▶ **WHAT YOU NEED TO DO**:
When a line of the entries contains "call", please list that line.

▶ **EXTRACTED INFORMATION**:
========================

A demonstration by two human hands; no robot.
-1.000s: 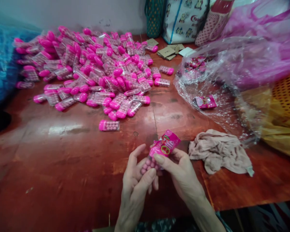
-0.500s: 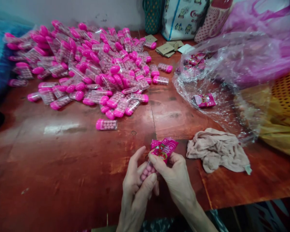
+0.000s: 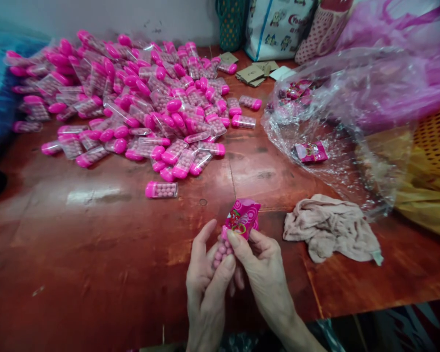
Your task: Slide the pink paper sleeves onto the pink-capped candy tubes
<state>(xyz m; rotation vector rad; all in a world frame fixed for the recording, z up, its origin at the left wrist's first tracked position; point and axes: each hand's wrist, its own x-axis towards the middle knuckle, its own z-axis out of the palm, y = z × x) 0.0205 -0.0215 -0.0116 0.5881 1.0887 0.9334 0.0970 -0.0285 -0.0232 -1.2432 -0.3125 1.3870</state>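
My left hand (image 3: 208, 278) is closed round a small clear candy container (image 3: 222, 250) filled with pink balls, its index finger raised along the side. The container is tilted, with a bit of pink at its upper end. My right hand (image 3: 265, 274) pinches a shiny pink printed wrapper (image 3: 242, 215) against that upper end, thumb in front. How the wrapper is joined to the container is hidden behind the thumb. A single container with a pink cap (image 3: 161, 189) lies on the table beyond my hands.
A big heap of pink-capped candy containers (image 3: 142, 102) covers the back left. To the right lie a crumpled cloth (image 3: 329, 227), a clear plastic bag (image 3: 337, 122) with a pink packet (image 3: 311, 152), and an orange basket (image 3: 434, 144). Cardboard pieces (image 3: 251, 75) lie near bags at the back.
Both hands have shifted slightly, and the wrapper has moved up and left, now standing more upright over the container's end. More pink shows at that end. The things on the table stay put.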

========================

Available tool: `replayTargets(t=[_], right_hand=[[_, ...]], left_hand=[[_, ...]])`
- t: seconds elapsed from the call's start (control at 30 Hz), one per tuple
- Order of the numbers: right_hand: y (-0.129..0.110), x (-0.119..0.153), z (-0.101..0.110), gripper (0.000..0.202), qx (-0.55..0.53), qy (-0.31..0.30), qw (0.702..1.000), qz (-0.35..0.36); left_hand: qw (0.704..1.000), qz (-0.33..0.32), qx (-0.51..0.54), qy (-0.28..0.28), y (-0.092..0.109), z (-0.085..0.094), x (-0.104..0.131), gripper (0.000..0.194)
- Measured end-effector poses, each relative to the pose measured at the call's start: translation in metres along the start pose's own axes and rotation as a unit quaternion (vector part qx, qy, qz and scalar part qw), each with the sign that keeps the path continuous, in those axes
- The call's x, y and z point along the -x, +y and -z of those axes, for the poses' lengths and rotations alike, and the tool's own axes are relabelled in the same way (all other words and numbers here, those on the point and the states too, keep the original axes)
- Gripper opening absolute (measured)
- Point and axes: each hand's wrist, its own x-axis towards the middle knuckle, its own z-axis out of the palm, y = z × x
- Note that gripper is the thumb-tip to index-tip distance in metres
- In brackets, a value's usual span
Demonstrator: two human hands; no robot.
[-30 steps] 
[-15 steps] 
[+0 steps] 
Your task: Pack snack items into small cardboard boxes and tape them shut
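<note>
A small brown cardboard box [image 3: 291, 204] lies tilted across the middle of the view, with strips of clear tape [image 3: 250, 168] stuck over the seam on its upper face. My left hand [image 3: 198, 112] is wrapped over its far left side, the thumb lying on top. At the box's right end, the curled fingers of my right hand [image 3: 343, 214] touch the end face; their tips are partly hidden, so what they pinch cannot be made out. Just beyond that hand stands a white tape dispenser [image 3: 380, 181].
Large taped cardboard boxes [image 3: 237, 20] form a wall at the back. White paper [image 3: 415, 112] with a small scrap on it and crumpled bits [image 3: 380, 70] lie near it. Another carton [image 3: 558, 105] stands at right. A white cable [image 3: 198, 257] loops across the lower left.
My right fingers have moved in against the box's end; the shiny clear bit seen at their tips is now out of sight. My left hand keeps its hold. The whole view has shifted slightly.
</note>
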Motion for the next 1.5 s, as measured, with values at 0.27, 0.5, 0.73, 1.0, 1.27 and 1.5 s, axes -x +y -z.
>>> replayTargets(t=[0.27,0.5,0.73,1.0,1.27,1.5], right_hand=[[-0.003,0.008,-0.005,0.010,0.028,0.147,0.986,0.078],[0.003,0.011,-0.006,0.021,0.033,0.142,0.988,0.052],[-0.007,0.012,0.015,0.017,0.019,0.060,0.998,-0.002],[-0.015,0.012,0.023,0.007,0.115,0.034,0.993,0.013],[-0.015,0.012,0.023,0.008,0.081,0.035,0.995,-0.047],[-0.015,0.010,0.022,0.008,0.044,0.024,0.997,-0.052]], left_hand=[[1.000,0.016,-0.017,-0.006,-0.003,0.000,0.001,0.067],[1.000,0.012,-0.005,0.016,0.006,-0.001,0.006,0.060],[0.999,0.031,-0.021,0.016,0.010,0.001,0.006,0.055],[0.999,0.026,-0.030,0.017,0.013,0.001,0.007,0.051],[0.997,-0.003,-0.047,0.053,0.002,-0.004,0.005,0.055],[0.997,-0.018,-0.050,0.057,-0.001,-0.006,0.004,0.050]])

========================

▶ **TASK ANSWER**:
- t: seconds elapsed from the call's start (control at 30 Hz), one per tuple
- Measured end-effector poses, each relative to the pose measured at the call's start: translation in metres along the start pose's own axes and rotation as a unit quaternion (vector part qx, qy, qz and scalar part qw), each with the sign that keeps the path continuous, in those axes
- The call's x, y and z point along the -x, +y and -z of those axes, for the poses' lengths and rotations alike, and the tool's own axes are relabelled in the same way (all other words and numbers here, those on the point and the states too, keep the original axes)

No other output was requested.